Extend benchmark to other languages #67

elanzini · 2021-02-01T09:47:00Z

First, I think this benchmark is much needed and can bring great value.
I am personally working on vulnerabilities for Python, Java and C.

Is there is any plan to add support for other languages?

The text was updated successfully, but these errors were encountered:

esbena · 2021-02-01T11:52:31Z

Is there is any plan to add support for other languages?

Yes. I personally hope to have CVE data for an additional language this year, along with a few associated analysis drivers. But in the short term, I only have various JavaScript improvements planned.
PRs and concrete suggestions are of course welcome.

For reference: https://github.com/ossf-cve-benchmark/ossf-cve-benchmark#status-and-roadmap

In time, we'll work on the following high-level improvements:

additional CVE data, for both JavaScript and other languages

support for additional security analysis tools, for both JavaScript and other languages

elanzini · 2021-02-01T13:11:12Z

Thansk @esbena for the quick reply. For Java, the dataset by SAP published in MSR 2019 is a great starting point. For 1000+ Java-related CVEs, you have the manually labeled fixing commit. There are also statements with more metadata as well.

I have a couple more questions:

Is the postPatch commit the commit chronologically after the patchCommit?
Also, is there a reason why you decided to use { filename + line_number(s) } instead of a callable URI, to identify the specific construct that was changed?

esbena · 2021-02-01T13:28:38Z

I have added #68 for tracking the MSR2019 suggestion. Thanks! (there are a few similar sources around, but this one seems to be particularly accessible)

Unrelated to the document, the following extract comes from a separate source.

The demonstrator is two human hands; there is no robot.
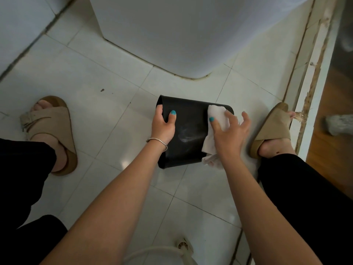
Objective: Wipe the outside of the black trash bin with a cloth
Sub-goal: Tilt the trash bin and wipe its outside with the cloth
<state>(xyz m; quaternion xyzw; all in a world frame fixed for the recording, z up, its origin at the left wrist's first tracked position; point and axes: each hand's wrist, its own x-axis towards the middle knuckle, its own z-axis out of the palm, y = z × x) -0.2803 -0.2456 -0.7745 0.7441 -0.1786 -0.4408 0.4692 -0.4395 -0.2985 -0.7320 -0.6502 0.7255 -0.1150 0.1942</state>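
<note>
A black trash bin (188, 129) lies on its side on the white tiled floor, its open end pointing left. My left hand (163, 124) grips the bin's rim at that open end, fingers curled inside and thumb on the outer wall. A white cloth (215, 121) is pressed flat against the bin's right part by my right hand (230, 133), fingers spread over it. The cloth's lower end hangs crumpled by the bin's near edge. A dull smear shows on the bin's wall between my hands.
A white appliance (181, 35) stands just beyond the bin. My sandalled feet rest on the floor, the left foot (49, 131) far left, the right foot (273, 131) beside the bin. A worn door threshold (313, 88) runs along the right. A white fan (183, 247) lies at the bottom edge.
</note>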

Is the postPatch commit the commit chronologically after the patchCommit?

No postPatch is the commit that fixes the vulnerability. Now that you ask like this, I can see how the naming can be confusing.
The intention is that prePatch and postPatch represents the state of the project wrt. the vulnerability, thus it makes sense to view the commit that contains the (merged) "patchCommit" as being postPatch.

See https://github.com/ossf-cve-benchmark/ossf-cve-benchmark/blob/main/docs/benchmark-CVEs.md#commits-related-to-a-cve

prePatch: the commit just before the vulnerability is fixed.
postPatch: the commit that fixes the vulnerability.

Also, is there a reason why you decided to use { filename + line_number(s) } instead of a callable URI, to identify the specific construct that was changed?

Yes. While the dataset is github.com centric at the momment, it supports other source hosts as well (#2). Your "callable URL" can be constructed on a per-host basis (gitlab, bitbucket, ...). Similarly , the report --kind server uses the filename + line_number to highlight the vulnerable lines.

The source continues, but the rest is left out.